REQUIRED ACTION
Omit every picture, and retype the lines that run from the beginning of the data below through the line containing "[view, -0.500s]", inclusive.
=====
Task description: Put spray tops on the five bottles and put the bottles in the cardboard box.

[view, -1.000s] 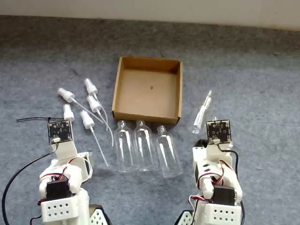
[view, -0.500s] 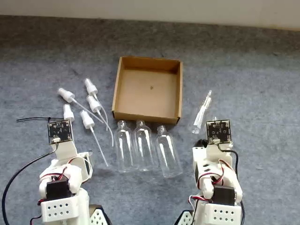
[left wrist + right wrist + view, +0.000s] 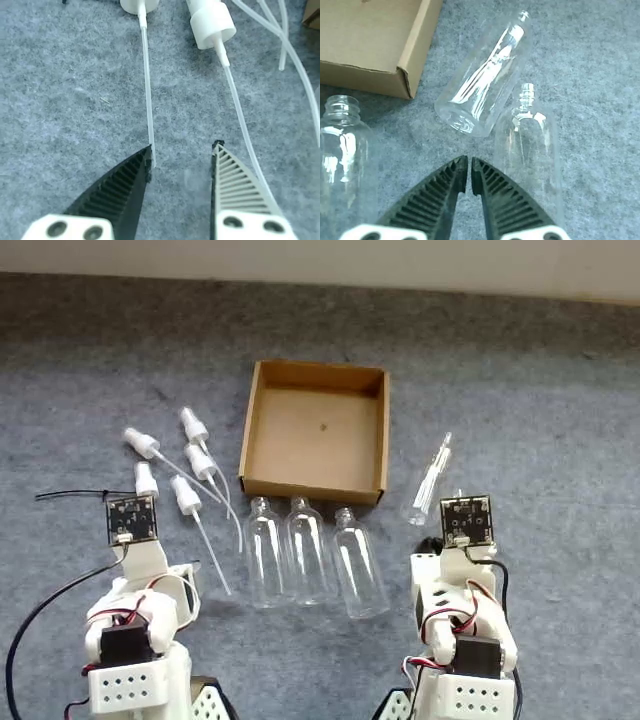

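Spray tops just beyond parted left gripper, right gripper closed, empty: risk of bending thin tubes by pinching them.

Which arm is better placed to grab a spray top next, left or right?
Probably left. The left pincer is open at the dip tubes, a spray top just ahead. The right pincer is shut, over bottles beside the cardboard box.

Three clear open-necked bottles, lying flat: left bottle, middle bottle, right bottle. Box corner at far left. The right gripper is nearest, its jaws all but closed.
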`<state>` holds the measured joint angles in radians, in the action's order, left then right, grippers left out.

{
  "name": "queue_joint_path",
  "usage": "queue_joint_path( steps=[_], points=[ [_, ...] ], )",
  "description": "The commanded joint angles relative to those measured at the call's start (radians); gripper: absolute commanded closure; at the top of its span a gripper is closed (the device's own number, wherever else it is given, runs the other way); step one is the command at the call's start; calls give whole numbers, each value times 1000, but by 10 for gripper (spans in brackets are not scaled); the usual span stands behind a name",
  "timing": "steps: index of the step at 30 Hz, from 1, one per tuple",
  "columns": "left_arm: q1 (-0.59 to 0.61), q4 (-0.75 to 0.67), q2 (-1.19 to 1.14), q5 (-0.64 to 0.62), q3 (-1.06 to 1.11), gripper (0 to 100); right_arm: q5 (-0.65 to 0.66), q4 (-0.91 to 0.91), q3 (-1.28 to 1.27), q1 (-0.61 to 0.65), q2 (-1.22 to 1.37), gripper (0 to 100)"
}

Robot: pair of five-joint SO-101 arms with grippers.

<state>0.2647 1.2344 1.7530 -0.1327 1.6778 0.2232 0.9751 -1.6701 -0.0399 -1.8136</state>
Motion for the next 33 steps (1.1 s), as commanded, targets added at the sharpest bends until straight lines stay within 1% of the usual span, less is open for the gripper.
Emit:
queue_joint_path(
  steps=[1, 10, 11, 13, 16, 18, 19, 20, 23, 26, 30, 33],
  points=[
    [-21, 8, 8, -8, 21, 813, 6, 7, -110, 7, -5, 992],
    [-21, 0, 15, 2, 21, 812, 9, -5, -110, 7, -8, 992],
    [-16, -2, 15, 26, 21, 812, 9, -16, -107, 4, -8, 992],
    [-10, -2, 15, 132, 21, 813, 9, -36, -102, -21, -8, 992],
    [65, -2, 15, 385, 21, 813, 18, -61, -88, -67, -8, 992],
    [122, 0, 15, 560, 21, 813, 48, -62, -15, -61, 2, 992],
    [133, 5, 13, 612, 21, 814, 44, -45, 24, -61, 4, 991],
    [134, 6, 10, 631, 21, 814, 38, -24, 62, -61, 4, 991],
    [131, 6, 8, 631, 21, 814, 32, 18, 186, -61, 8, 988],
    [131, 6, 7, 631, 21, 814, 34, 58, 314, -61, 99, 948],
    [131, 6, 7, 631, 21, 815, 21, 93, 518, -61, 417, 892],
    [131, 6, 7, 631, 21, 815, -49, 122, 720, -59, 731, 868]
  ],
)
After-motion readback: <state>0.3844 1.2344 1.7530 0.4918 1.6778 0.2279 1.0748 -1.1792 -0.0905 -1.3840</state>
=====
COMPLETED TASK
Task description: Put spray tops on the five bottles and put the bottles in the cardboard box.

[view, -1.000s] 
[view, -0.500s] 

Nothing else remains for this exercise.